RIPESS has embraced the concept of buen vivir or sumak qawsay (living well), which draws heavily upon Andean indigenous perspectives of living in harmony with nature and with each other. The Ecuadoran National Plan for Good Living defines it as: “Covering needs, achieving a dignified quality of life and death; loving and being loved; the healthy flourishing of all individuals in peace and harmony with nature; and achieving an indefinite reproduction perpetuation of human cultures.”10

An important component of buen vivir is the rights of Mother Earth or Nature. The solidarity economy upholds the principle of sustainability  and RIPESS has embraced the more radical notion that ecosystems have the legal right “to exist, flourish and regenerate their natural capacities.”11 Nature cannot be seen as something that is only for humans to own and exploit. The rights of Mother Earth (nature) have been enshrined in the Constitutions of Bolivia and Ecuador and have been recognized by more than three dozen communities in the US, including Pittsburgh, Pennsylvania and San Bernadino, California.

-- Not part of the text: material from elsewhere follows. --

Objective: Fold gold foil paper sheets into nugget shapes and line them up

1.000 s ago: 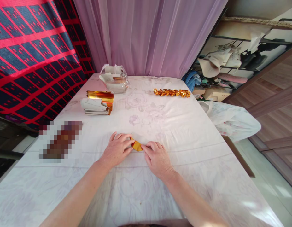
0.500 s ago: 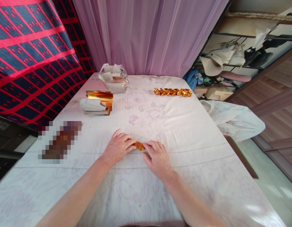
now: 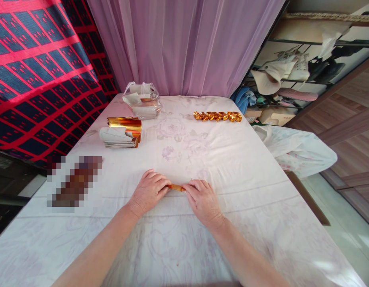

Throughout the world there are practices that are well aligned with these values and others that are partially aligned. In other words, there is a spectrum of alignment. Those that are partially aligned but conflict in a fundamental aspect, include, for example, capitalist social enterprises and social investment. We see these as potential strategic allies, while also remaining vigilant of the danger of cooptation. The solidarity economy movement works to break down the silos that separate various SE practices and also to encourage allies to move toward full alignment with all of the SEvalues.